TASK OBJECTIVE: Please copy every line of the data in which the string "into" appears.

Items listed in a dataset:
((

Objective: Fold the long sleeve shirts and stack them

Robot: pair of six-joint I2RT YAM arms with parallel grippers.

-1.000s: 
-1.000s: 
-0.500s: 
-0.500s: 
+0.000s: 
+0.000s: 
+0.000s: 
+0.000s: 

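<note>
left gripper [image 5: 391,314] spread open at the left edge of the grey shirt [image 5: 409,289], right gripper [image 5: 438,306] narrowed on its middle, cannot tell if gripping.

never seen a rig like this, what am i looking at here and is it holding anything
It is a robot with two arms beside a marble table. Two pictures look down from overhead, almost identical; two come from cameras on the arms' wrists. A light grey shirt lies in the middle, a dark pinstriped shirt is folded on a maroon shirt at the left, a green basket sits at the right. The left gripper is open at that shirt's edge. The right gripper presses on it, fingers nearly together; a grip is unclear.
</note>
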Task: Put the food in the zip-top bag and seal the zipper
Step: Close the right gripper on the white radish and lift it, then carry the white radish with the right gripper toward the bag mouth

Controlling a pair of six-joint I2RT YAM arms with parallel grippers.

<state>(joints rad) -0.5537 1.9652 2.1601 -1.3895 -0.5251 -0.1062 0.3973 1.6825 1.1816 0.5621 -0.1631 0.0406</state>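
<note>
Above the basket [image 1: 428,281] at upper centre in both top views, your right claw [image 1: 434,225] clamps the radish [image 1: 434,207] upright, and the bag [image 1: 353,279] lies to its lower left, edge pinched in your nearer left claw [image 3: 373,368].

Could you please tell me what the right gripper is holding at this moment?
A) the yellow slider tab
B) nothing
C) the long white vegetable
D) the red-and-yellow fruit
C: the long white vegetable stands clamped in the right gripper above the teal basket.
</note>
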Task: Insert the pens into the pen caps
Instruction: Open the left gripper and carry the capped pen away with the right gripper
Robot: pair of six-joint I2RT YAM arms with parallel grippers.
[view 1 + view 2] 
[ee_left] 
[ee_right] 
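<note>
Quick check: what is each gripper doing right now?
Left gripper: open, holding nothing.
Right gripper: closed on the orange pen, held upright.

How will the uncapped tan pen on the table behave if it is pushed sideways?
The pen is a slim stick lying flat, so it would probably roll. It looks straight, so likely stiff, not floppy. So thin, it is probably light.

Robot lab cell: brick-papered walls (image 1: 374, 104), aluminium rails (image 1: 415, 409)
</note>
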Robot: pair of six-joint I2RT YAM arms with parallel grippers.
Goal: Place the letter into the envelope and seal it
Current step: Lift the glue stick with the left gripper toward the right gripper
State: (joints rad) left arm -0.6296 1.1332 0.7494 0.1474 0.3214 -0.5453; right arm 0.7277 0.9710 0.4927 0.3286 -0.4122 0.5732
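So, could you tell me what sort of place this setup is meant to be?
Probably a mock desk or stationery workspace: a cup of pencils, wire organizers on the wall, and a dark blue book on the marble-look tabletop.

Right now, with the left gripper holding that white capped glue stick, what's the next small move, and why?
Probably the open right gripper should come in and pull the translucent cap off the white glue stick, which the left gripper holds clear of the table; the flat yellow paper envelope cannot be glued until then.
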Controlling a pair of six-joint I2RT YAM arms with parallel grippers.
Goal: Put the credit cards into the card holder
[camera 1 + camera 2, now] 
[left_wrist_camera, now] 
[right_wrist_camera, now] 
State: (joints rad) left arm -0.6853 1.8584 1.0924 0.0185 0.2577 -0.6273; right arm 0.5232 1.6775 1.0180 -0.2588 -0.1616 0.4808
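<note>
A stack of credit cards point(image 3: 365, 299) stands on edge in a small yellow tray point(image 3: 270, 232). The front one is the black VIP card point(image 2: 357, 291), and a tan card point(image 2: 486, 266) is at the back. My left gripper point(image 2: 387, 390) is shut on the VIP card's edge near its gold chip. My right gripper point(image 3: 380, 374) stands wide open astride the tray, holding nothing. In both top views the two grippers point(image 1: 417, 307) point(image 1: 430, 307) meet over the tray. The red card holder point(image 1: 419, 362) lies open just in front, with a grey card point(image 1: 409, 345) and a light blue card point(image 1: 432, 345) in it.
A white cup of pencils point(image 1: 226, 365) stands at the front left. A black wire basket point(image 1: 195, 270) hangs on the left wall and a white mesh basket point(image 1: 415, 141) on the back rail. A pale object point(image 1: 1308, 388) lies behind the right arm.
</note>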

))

ANSWER SECTION:
Task: Insert the pens into the pen caps
Goal: Place the letter into the envelope and seal it
Goal: Put the credit cards into the card holder

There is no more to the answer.